§ Exercise brief
In the material below, find every line containing the string "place" and return it.

§ Data provided
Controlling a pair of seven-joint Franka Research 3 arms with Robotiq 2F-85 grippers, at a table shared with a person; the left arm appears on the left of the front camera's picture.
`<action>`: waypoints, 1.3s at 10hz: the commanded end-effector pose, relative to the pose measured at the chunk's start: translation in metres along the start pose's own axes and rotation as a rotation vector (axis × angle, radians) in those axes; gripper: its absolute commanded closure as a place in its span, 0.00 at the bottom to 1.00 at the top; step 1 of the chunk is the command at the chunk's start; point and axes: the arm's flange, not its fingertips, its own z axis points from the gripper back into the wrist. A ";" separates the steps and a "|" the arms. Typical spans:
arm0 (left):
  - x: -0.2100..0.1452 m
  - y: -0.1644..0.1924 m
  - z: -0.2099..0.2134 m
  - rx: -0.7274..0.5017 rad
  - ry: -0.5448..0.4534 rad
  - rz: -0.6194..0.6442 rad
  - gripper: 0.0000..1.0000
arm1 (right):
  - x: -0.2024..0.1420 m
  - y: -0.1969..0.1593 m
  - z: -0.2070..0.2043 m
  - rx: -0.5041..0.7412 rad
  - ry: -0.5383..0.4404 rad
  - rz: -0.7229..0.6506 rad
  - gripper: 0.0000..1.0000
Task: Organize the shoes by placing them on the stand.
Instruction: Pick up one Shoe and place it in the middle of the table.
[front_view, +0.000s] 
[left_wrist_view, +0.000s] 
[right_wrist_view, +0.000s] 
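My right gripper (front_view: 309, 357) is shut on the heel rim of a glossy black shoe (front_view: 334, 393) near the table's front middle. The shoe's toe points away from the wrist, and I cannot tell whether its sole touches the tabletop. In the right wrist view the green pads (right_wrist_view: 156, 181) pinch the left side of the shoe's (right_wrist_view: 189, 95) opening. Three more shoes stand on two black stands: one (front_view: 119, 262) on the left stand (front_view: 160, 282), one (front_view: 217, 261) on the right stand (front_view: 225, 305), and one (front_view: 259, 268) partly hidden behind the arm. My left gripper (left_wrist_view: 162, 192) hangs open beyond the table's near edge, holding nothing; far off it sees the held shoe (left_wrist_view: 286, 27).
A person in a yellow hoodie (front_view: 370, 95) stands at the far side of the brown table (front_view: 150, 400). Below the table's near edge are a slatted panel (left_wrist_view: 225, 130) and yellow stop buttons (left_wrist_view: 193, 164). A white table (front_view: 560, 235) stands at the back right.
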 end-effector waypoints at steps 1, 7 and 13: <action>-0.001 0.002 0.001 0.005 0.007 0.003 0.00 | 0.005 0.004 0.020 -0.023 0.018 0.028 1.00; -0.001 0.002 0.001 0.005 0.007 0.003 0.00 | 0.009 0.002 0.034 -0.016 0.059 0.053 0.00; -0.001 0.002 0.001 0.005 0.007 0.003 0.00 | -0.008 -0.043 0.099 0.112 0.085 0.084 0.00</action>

§ Exercise output
`<action>`: waypoints, 1.3s at 10hz: the commanded end-effector pose, relative to the pose measured at the chunk's start: translation in metres along the start pose's own axes and rotation as a rotation vector (axis × angle, radians) in those axes; gripper: its absolute commanded closure as a place in its span, 0.00 at the bottom to 1.00 at the top; step 1 of the chunk is the command at the chunk's start; point and axes: the arm's flange, not its fingertips, its own z axis points from the gripper back into the wrist. A ";" separates the steps and a "|" the arms. Typical spans:
Instruction: Pick up one Shoe and place it in the middle of the table.

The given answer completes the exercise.